But one good thing that jumped out for me from my YouTube pickings is this – a mesmerising piece of jazz dance from 1937 by partners Roger Pryor Dodge and Mura Dehn. It’s worth a couple of minutes of your time, I promise. Dodge’s angularly Expressionist entrance is almost a Nosferatu moment.

Roger Pryor Dodge – ballet trained, photographer of Nijinsky, music writer, collaborator with Duke Ellington and the Marx Brothers, and much more – has a full Wikipedia entry, and a good page on his family’s website.  He’s said to have had all the Dodge-Dehn performances filmed, but this clip, online in a few places, is the only example I can spot. I post it for your enjoyment, but also in case someone who comes across it here can point me to any more footage of Dodge and Dehn accessible online. (If you can, please leave a link in a ‘comment’.)

Jazz dance by white Greenwich Village intellectuals might, I suppose, be nowadays damned as an insulting cultural appropriation, but Dodge does not imitate black dancers of the time, let alone parody them.
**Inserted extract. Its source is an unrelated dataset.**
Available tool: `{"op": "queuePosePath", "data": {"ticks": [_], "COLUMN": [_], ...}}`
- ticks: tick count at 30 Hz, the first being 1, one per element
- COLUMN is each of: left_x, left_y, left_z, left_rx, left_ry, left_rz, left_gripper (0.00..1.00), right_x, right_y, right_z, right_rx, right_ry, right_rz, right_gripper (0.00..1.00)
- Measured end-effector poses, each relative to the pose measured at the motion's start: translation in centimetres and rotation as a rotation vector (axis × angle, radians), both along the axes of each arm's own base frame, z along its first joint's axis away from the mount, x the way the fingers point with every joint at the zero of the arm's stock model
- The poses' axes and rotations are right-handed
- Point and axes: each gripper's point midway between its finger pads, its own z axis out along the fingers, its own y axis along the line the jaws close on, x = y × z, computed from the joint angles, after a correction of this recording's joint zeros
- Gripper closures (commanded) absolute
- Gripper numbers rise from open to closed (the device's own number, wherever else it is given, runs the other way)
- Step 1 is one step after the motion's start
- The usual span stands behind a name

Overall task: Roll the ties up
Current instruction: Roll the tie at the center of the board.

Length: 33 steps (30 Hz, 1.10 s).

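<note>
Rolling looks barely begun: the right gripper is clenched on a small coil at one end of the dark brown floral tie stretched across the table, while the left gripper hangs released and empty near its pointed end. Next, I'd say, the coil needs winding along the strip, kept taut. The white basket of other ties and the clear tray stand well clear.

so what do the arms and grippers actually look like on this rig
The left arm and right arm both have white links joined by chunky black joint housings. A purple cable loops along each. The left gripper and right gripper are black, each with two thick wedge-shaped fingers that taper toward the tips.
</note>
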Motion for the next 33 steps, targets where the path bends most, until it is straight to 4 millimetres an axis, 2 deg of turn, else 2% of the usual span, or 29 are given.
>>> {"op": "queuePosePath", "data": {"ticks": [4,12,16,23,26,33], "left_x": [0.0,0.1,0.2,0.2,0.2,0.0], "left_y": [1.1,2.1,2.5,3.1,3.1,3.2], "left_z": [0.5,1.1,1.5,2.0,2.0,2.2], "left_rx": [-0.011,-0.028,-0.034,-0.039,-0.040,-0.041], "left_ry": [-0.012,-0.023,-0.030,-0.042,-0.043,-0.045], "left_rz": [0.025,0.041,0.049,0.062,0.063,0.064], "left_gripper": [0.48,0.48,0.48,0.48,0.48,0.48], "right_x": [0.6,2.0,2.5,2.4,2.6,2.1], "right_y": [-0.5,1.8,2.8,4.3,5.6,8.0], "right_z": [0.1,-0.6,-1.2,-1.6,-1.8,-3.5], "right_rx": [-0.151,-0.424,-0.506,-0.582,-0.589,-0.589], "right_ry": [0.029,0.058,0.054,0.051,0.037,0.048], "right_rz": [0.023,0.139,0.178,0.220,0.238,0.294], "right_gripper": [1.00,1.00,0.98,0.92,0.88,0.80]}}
His approach is sympathetic to their art and deeply understanding of it, but his Modernist costume and choreography are essentially original, things in themselves.

Anyway, as the excellent David Olusoga said yesterday (in the context of historical trauma, during an online Q&A organised by the University of Aston), even when we cannot embody, we can at least aim to empathise.  I find that a humane and reassuring thought.